Brief:
The answer is an exact copy of the lines from the one with "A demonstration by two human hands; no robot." to the end of the listing below, pictures left out.
---- Available data
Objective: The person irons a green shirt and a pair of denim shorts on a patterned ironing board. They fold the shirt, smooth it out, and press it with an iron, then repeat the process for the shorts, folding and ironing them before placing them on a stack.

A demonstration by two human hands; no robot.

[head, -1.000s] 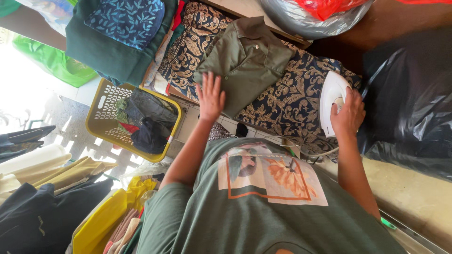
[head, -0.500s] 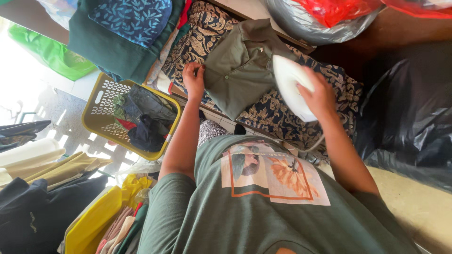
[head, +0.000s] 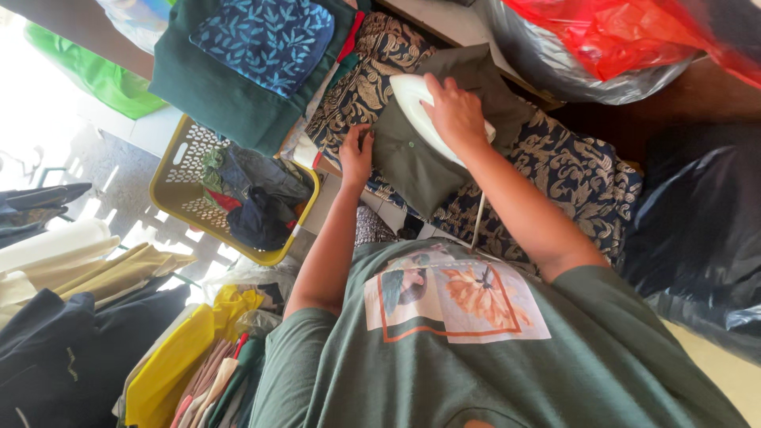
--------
Completed exercise:
A demonstration by two human hands; no robot.

[head, -1.000s] 
[head, -0.500s] 
[head, +0.000s] 

That completes the answer, and no more is expected.